— Required work —
Give back the entire listing verbatim.

● ● ● ● ● ● ●

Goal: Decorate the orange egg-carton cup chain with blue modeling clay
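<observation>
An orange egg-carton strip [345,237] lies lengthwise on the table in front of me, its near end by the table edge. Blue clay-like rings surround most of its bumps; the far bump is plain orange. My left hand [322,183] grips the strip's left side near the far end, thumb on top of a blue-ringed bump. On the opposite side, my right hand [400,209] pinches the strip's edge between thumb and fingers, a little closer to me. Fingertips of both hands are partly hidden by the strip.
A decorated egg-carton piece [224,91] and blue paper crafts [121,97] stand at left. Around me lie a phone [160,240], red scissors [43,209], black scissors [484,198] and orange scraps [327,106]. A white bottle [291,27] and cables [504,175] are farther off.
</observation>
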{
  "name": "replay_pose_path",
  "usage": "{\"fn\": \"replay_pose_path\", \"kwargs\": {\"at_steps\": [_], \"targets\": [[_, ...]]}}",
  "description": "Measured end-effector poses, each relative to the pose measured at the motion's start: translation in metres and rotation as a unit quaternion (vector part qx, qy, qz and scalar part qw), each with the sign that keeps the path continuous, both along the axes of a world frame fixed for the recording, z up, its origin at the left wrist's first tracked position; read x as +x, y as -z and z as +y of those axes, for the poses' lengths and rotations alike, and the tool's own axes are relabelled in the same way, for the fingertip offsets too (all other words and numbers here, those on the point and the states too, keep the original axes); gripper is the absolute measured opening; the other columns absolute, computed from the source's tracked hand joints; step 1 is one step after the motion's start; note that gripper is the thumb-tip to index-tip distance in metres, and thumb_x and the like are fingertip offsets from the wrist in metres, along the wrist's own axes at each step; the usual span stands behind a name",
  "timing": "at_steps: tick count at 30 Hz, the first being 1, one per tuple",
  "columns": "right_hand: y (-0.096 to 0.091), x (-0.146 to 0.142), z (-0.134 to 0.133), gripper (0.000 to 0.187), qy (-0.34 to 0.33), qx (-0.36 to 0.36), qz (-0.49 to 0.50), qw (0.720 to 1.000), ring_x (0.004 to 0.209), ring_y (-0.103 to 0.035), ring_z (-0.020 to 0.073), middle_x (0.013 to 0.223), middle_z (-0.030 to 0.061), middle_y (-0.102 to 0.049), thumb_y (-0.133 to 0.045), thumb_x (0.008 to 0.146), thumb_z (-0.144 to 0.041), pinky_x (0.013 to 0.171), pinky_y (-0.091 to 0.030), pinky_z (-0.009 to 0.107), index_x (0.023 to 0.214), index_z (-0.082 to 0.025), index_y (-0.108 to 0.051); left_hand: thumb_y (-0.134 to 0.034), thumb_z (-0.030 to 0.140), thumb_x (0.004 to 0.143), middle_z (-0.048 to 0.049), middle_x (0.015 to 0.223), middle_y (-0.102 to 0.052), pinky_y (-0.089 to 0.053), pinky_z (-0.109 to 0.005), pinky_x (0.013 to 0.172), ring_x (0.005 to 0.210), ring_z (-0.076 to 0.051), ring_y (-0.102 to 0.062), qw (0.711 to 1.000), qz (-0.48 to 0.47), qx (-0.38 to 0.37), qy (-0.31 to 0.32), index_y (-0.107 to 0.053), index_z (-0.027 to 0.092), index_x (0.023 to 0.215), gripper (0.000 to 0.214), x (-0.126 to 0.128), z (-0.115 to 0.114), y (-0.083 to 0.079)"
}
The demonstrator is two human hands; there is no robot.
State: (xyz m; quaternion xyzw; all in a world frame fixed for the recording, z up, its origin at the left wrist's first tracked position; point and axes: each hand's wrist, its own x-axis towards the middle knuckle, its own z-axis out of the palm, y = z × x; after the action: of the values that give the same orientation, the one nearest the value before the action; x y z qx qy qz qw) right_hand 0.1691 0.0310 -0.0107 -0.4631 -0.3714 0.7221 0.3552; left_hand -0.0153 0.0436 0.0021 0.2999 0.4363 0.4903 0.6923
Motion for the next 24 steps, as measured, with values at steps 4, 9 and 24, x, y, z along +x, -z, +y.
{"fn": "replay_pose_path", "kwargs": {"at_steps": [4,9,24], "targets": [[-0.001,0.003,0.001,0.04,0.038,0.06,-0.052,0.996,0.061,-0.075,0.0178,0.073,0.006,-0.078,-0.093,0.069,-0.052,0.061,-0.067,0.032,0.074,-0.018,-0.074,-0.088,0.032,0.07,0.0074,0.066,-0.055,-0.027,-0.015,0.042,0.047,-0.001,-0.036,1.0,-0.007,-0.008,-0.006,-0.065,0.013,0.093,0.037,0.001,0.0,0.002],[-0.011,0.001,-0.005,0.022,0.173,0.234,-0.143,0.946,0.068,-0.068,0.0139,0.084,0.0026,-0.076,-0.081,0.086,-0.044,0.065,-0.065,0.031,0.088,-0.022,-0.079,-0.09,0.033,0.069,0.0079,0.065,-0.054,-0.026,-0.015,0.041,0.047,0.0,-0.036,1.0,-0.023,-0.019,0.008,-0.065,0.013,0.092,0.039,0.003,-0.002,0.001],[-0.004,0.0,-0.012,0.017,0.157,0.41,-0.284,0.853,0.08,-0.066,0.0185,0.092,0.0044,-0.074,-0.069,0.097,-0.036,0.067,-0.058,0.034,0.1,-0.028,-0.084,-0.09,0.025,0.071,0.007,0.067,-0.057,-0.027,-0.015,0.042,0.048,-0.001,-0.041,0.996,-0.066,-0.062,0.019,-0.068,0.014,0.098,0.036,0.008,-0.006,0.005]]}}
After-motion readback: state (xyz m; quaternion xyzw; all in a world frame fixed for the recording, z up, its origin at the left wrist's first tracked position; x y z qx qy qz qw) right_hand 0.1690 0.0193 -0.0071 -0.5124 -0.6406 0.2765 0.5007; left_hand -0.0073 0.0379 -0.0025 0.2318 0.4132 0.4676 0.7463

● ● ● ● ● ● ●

— Exercise output —
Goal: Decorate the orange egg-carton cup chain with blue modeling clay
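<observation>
An orange egg-carton strip [345,237] lies lengthwise on the table in front of me, its near end by the table edge. Blue clay-like rings surround most of its bumps; the far bump is plain orange. My left hand [322,183] grips the strip's left side near the far end, thumb on top of a blue-ringed bump. On the opposite side, my right hand [400,209] pinches the strip's edge between thumb and fingers, a little closer to me. Fingertips of both hands are partly hidden by the strip.
A decorated egg-carton piece [224,91] and blue paper crafts [121,97] stand at left. Around me lie a phone [160,240], red scissors [43,209], black scissors [484,198] and orange scraps [327,106]. A white bottle [291,27] and cables [504,175] are farther off.
</observation>
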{
  "name": "replay_pose_path",
  "usage": "{\"fn\": \"replay_pose_path\", \"kwargs\": {\"at_steps\": [_], \"targets\": [[_, ...]]}}",
  "description": "Measured end-effector poses, each relative to the pose measured at the motion's start: translation in metres and rotation as a unit quaternion (vector part qx, qy, qz and scalar part qw), each with the sign that keeps the path continuous, both along the axes of a world frame fixed for the recording, z up, its origin at the left wrist's first tracked position; read x as +x, y as -z and z as +y of those axes, for the poses' lengths and rotations alike, and the tool's own axes are relabelled in the same way, for the fingertip offsets too (all other words and numbers here, those on the point and the states too, keep the original axes); gripper is the absolute measured opening; the other columns absolute, computed from the source's tracked hand joints; step 1 is one step after the motion's start; note that gripper is the thumb-tip to index-tip distance in metres, and thumb_x and the like are fingertip offsets from the wrist in metres, along the wrist's own axes at each step; the usual span stands behind a name",
  "timing": "at_steps: tick count at 30 Hz, the first being 1, one per tuple",
  "columns": "right_hand: y (-0.096 to 0.091), x (-0.146 to 0.142), z (-0.134 to 0.133), gripper (0.000 to 0.187), qy (-0.34 to 0.33), qx (-0.36 to 0.36), qz (-0.49 to 0.50), qw (0.720 to 1.000), ring_x (0.004 to 0.209), ring_y (-0.103 to 0.035), ring_z (-0.020 to 0.073), middle_x (0.013 to 0.223), middle_z (-0.030 to 0.061), middle_y (-0.102 to 0.049), thumb_y (-0.133 to 0.045), thumb_x (0.008 to 0.146), thumb_z (-0.144 to 0.041), pinky_x (0.013 to 0.171), pinky_y (-0.091 to 0.030), pinky_z (-0.009 to 0.107), index_x (0.023 to 0.214), index_z (-0.082 to 0.025), index_y (-0.108 to 0.051); left_hand: thumb_y (-0.134 to 0.034), thumb_z (-0.030 to 0.140), thumb_x (0.004 to 0.143), middle_z (-0.048 to 0.049), middle_x (0.015 to 0.223), middle_y (-0.102 to 0.052), pinky_y (-0.089 to 0.053), pinky_z (-0.109 to 0.005), pinky_x (0.013 to 0.172), ring_x (0.005 to 0.210), ring_z (-0.076 to 0.051), ring_y (-0.102 to 0.062), qw (0.711 to 1.000), qz (-0.48 to 0.47), qx (-0.38 to 0.37), qy (-0.31 to 0.32), index_y (-0.107 to 0.053), index_z (-0.027 to 0.092), index_x (0.023 to 0.215), gripper (0.000 to 0.214), x (-0.126 to 0.128), z (-0.115 to 0.114), y (-0.083 to 0.079)"
}
The demonstrator is two human hands; there is no robot.
State: (xyz m; quaternion xyzw; all in a world frame fixed for the recording, z up, its origin at the left wrist's first tracked position; point and axes: each hand's wrist, its own x-axis towards the middle knuckle, its own z-axis out of the palm, y = z × x; after the action: of the values that give the same orientation, the one nearest the value before the action; x y z qx qy qz qw) right_hand 0.1691 0.0310 -0.0107 -0.4631 -0.3714 0.7221 0.3552; left_hand -0.0153 0.0436 0.0021 0.2999 0.4363 0.4903 0.6923
Motion for the next 24 steps, as measured, with values at steps 4, 9 and 24, x, y, z along +x, -z, +y.
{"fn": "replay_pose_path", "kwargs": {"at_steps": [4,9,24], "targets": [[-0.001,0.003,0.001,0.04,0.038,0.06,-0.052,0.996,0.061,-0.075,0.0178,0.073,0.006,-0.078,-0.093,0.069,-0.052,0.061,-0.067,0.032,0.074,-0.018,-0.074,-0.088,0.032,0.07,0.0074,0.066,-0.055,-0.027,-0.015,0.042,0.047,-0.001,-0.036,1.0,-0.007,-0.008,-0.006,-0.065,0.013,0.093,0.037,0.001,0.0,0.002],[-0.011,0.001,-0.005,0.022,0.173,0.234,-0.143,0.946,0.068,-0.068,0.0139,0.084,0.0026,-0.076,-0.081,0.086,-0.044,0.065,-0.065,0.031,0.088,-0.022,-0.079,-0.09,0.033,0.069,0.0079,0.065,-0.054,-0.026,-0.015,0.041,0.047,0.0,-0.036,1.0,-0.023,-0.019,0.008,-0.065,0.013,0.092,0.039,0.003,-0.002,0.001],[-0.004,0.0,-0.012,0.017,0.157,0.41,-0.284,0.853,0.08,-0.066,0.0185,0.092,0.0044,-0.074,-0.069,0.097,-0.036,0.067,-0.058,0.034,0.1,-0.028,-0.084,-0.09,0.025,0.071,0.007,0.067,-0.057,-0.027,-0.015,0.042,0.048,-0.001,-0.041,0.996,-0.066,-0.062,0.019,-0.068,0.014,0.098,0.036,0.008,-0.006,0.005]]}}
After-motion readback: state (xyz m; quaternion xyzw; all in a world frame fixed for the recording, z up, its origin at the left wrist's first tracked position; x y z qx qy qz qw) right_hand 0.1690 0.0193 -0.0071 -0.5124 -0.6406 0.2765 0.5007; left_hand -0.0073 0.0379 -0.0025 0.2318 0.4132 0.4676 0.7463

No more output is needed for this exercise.